Le match commence, mal. Penalty, on siffle, on hurle, on critique l'arbitre. Messi est la cible de toutes
les critiques. Peut-être qu'il ne nous entend pas car il marque sans problème : 1-0. L'ambiance ne se
refroidit pas pour autant. On discute, on parle des itinéraires, des cascades à faire ou à ne pas faire, des
boucles de scooter, des locations de scooters, des accidents de scooters. Je découvre qu'ici, tous les
touristes louent un scooter.

2-0, un fan parle tout seul, invective Deschamps, pense aux meilleurs formations, aux erreurs tactiques
des joueurs qu'il aurait fallu corriger dès le début. Tout le monde, même les plus néophytes, se
transforme en spécialiste sportif dont l'avis très savant aurait pu faire changer le cours de la partie.

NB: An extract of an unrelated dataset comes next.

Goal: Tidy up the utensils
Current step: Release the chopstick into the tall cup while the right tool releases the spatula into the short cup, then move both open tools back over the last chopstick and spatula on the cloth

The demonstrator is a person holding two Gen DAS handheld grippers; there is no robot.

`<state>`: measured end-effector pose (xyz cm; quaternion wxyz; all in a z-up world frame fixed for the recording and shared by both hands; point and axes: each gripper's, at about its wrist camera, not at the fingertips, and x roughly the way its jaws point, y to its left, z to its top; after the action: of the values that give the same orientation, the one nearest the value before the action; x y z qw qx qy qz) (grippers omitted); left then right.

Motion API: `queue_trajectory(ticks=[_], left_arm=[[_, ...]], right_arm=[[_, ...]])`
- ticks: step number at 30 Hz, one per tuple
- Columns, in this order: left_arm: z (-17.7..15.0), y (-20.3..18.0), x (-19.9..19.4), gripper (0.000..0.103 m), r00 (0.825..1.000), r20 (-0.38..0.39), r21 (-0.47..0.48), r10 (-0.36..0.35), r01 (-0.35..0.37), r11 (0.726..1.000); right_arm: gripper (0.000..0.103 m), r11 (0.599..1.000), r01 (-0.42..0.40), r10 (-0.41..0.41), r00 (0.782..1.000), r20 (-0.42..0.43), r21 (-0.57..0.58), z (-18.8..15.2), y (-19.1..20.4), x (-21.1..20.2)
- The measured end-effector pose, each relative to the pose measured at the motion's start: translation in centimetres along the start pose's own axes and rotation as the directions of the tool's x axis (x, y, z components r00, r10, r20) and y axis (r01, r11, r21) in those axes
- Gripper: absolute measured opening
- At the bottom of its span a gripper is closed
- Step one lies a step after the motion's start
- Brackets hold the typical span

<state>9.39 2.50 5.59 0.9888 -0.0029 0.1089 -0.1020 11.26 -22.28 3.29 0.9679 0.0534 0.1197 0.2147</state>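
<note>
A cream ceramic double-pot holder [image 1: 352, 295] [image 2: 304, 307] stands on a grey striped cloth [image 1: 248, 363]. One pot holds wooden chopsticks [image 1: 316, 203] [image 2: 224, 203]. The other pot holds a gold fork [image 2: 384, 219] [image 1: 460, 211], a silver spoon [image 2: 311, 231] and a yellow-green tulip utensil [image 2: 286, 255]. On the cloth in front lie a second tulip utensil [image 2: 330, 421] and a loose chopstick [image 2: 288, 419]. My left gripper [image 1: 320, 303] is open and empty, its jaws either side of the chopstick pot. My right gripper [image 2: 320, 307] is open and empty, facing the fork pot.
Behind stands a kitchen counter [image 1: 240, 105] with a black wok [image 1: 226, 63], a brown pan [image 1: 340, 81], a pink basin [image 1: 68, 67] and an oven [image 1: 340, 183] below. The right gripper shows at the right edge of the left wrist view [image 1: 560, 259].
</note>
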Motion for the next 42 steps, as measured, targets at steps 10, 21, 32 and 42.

Heureusement le ton change : la France revient à égalité et les prolongations débutent. Une euphorie
monte, impossible de résister. À chaque action adverse, c'est toute une vague de protestations et de
"non!" qui parcourt la petite foule. Au contraire, lors d'une échappée favorable, c'est les cris, les
encouragements, les yeux qui s'écarquillent. Comme un seul homme, comme des amis d'enfance.

La fin du match arête d'un coup cette magie qui avait mis plus d'une heure et demie à lentement se
construire. Les gens s'entassent dans l'ascenseur, sortent de l'hôtel, se remettent en groupes respectifs,
puis lentement, après de derniers au revoir, la foule se dissolve d'elle-même, épuisée, sans plus aucune
raison d'exister.

Seul le foot permet ces moments de communion parfaite, de ferveur presque religieuse, où l'on se
plonge d'abord avec distance en souriant doucement pour ressortir abasourdi, sonné, même surpris de
cette effusion qui gagne même les plus sceptiques. On se sait un peu idiots, mais on s'acharne sur
l'arbitre, on se prend au jeu des commentaires savants, des impressions plus que douteuses sur des
théories tactiques fumeuses. Et finalement la défaite n'importe peu. Seule cette euphorie compte.

Je m'endors dans une auberge à Pakse, complètement glacé sous ma maigre couverture. Il fait
terriblement froid. Mais la journée était trop parfaite. S'il faut frissonner un peu pour en revivre
d'autres comme celle-ci, je suis prêt.